ENTRADA 109
Finalmente, esta llegó. Aprovechando que el objetivo de aquel día estaba relativamente cercano al Meixoeiro, Lucía se escabulló de su grupo y emprendió a pie el camino hacia el Hospital. Según ella, fueron las cuarenta y ocho horas más aterradoras de su vida. Por las noches se escondía en cualquier lugar elevado e inaccesible y con la primera luz del día reemprendía el camino, esquivando a los No Muertos y viéndose obligada a pasar largos ratos, horas en ocasiones, oculta detrás de algo, esperando a que los depredadores que se cruzaba se desplazasen a otra parte.
Cuando por fin llegó hasta el Hospital, la sorpresa del pelotón de soldados que lo protegía fue mayúscula. Hacia semanas que no veían un solo ser vivo por la zona, aparte de los grupos errantes de No Muertos que de vez en cuando se acercaban por allí, así que la visión de aquella muchachita vestida de soldado y que llegaba andando en busca de sus padres les desconcertó profundamente.
Evidentemente, no había rastro de los padres de Lucía en el Hospital, ni nadie tenía ninguna referencia de ellos.

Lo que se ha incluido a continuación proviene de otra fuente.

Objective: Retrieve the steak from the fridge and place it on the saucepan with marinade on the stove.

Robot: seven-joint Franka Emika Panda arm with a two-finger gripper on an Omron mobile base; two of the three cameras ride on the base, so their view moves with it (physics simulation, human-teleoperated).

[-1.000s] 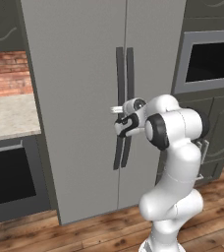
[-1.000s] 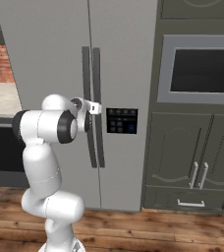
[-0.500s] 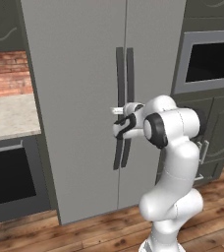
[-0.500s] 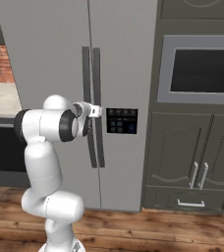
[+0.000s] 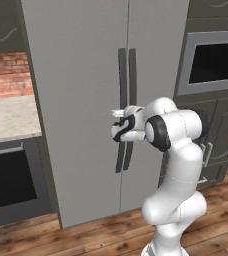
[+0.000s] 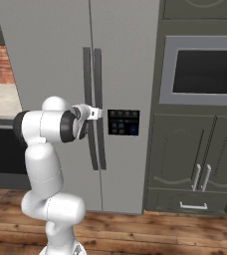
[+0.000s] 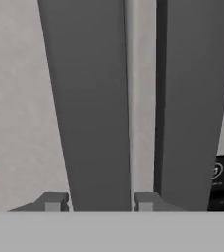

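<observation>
Fridge point(image 5: 86, 100) doors both closed; steak presumably inside, unseen, so retrieval is barely begun. Gripper point(image 7: 100, 201) pinches the left door handle point(image 7: 92, 98), one fingertip on each side, beside the centre seam. Door pull, steak pickup and saucepan drop all remain.

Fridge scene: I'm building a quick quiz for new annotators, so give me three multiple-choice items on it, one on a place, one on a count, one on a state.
1. Where is the gripper?
A. at the left door's handle
B. at the wall oven
C. on the counter

2. How many long dark handles does the fridge have?
A. one
B. two
C. four

3. The fridge doors are:
A. both open
B. one open
C. both shut

Answers: 1 A, the hand view shows a fingertip on each side of that handle. 2 B, two handles flank the centre seam. 3 C, both fronts sit flush.
</observation>
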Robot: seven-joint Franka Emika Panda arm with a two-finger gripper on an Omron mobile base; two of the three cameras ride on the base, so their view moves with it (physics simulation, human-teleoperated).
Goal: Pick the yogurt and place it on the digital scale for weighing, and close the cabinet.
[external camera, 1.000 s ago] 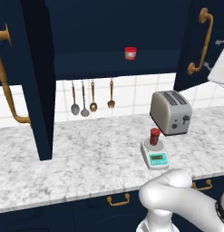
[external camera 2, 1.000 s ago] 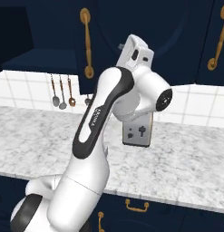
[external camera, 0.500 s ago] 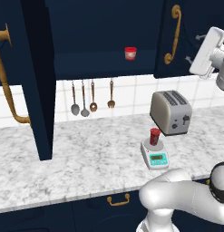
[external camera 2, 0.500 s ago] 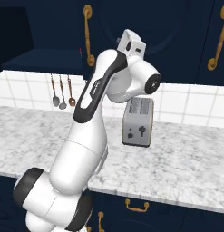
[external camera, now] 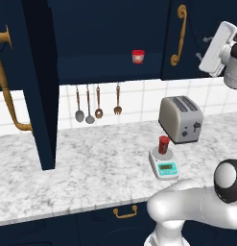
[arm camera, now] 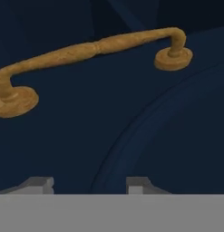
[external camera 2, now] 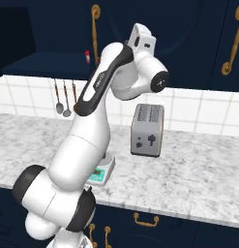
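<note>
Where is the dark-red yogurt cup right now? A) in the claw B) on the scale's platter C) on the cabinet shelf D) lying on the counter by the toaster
B: the yogurt stands upright on the round platter of the digital scale, in front of the toaster.

From my seat the desk (external camera: 81, 178) reads as polished white marble with grey veins. The cabinet (external camera: 100, 33) looks like matt navy painted wood, and its curved handle (arm camera: 90, 50) has a dull, brushed brass finish. The toaster (external camera: 181, 118) is satin silver metal with dark knobs. The scale (external camera: 163, 164) seems smooth white plastic with a teal panel and a silvery platter. On it, the yogurt (external camera: 163, 144) looks like glossy dark-red plastic. I see metal utensils (external camera: 88, 103) with brownish handles against glossy white tiles (external camera: 139, 98).
</note>
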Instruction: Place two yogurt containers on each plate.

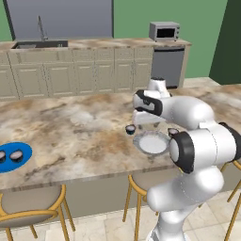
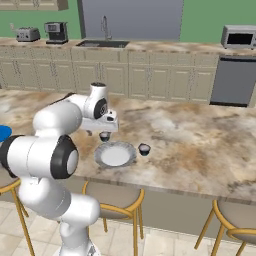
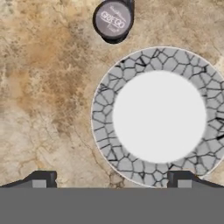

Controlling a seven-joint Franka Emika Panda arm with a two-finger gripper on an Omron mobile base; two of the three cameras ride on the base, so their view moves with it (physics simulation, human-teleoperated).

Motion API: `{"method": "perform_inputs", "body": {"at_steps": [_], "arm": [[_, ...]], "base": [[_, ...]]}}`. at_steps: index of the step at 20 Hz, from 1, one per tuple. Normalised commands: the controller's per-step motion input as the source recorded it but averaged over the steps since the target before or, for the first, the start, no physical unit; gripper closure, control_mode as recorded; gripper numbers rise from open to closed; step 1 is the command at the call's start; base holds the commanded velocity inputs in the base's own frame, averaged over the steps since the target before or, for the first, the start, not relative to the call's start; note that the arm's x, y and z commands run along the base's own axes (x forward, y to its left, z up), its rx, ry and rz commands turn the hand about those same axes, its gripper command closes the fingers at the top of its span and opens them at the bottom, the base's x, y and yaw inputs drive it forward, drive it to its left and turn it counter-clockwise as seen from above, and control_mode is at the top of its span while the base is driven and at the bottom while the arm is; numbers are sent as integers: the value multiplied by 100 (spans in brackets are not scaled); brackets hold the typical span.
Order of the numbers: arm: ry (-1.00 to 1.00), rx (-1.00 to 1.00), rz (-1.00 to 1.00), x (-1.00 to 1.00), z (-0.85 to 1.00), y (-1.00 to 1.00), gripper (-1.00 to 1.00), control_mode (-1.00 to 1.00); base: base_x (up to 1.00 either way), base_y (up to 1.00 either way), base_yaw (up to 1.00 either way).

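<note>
The light grey-white plate (image 1: 151,143) (image 2: 115,154) (image 3: 159,116) lies near the counter's front edge with nothing on it. One yogurt container (image 1: 130,129) (image 2: 104,136) (image 3: 113,19) stands on the counter just beyond the plate's far left rim. Another yogurt container (image 1: 173,132) (image 2: 144,148) stands at the plate's right side, partly behind my arm in the left base view. The blue plate (image 1: 24,153) (image 2: 2,132) far to the left carries two yogurt containers (image 1: 17,155) (image 1: 1,156). My gripper (image 1: 141,122) (image 2: 101,132) (image 3: 111,180) hovers open and empty over the counter beside the grey plate.
Bar stools (image 1: 28,207) (image 2: 112,197) stand under the island's front edge. The back counter holds a sink (image 1: 40,44), a microwave (image 1: 164,31), a toaster (image 2: 28,34) and a coffee machine (image 2: 56,32).
</note>
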Motion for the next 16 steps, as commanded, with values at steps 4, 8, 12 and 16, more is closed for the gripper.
{"method": "perform_inputs", "body": {"at_steps": [4,8,12,16], "arm": [[-29,0,17,24,0,27,-100,-100],[-25,0,11,24,-13,29,-100,-100],[-8,0,1,36,-23,16,-100,-100],[2,0,0,47,-3,9,-100,-100]], "base": [[0,0,0],[0,0,0],[0,0,0],[0,0,0]]}}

Aquello resultó demoledor para la valiente chica. De golpe fue consciente de que posiblemente se había quedado totalmente sola y sin saber muy bien que hacer.
Sin embargo, lo peor aún estaba por llegar. La presencia de una chica joven y guapa entre un grupo de hombres jóvenes, aislados y embrutecidos por la situación solo podía desencadenar una tensión sexual cada vez mayor. Las riñas y las peleas entre aquellos hiperexcitados soldados iban cada vez a más. Finalmente, una noche, uno de los integrantes del grupo, totalmente bebido, intentó violarla. Afortunadamente, uno de los médicos detuvo al agresor de un certero golpe en la cabeza justo a tiempo, pero la situación empezaba a ser incontrolable.
El teniente al mando del grupo ordenó que las mujeres del hospital (es decir, Lucía y Sor Cecilia) se mantuviesen permanentemente dentro de Numancia y no saliesen de allí bajo ningún concepto. De nada sirvieron las protestas de la monja ni la indignación de Lucía. El teniente, un tipo de la vieja escuela, no quería mujeres mezcladas con los hombres bajo sus órdenes y no había más que decir. Así, durante un par de semanas, se vieron obligadas a trabajar de cocineras y asistentes del grupo de las plantas superiores, mientras los pacientes iban falleciendo lentamente uno a uno, bien por su extrema gravedad, bien por la falta de medicamentos especializados o bien porque en aquellas condiciones era imposible realizar cualquier tipo de intervención quirúrgica. Por lo demás, mientras tanto, los defensores simplemente se limitaban a esperar.
No fue por mucho tiempo. Tan solo un par de noches después de que perdiesen comunicación por radio con el Punto Seguro, cientos de No Muertos comenzaron a congregarse por la zona. En vez de tratar de pasar desapercibidos, el teniente al mando del pelotón, un cretino con la cabeza hueca y deseoso de gloria, ordenó abrir fuego a discreción. Pronto, el tableteo de las armas automáticas actuó como un imán sobre aquellos seres, congregando a una autentica muchedumbre en el exterior.
A la postre, los No Muertos consiguieron entrar. Ni Sor Cecilia ni Lucía han sido capaces de explicarme como fue aquello, ni que es lo que pasó exactamente, ya que ellas estaban atrincheradas en el sótano mientras se desarrollaba el drama un poco más arriba. Lo único que saben es que uno de los soldados, un chico muy joven y asustado, con un marcado acento andaluz, había asomado apresuradamente la cabeza en Numancia y les había aconsejado que cerrasen la puerta por dentro.
Durante un par de horas se escucharon numerosas detonaciones e incluso alguna explosión. Los disparos, al principio en el exterior pronto pasaron a sonar en los pasillos interiores del Hospital, hasta que por fin, cesaron por completo. Durante casi dos horas, la monja y la adolescente aguardaron pacientemente a que alguien fuese a buscarlas para decirles que todo había acabado. Sin embargo, nadie apareció.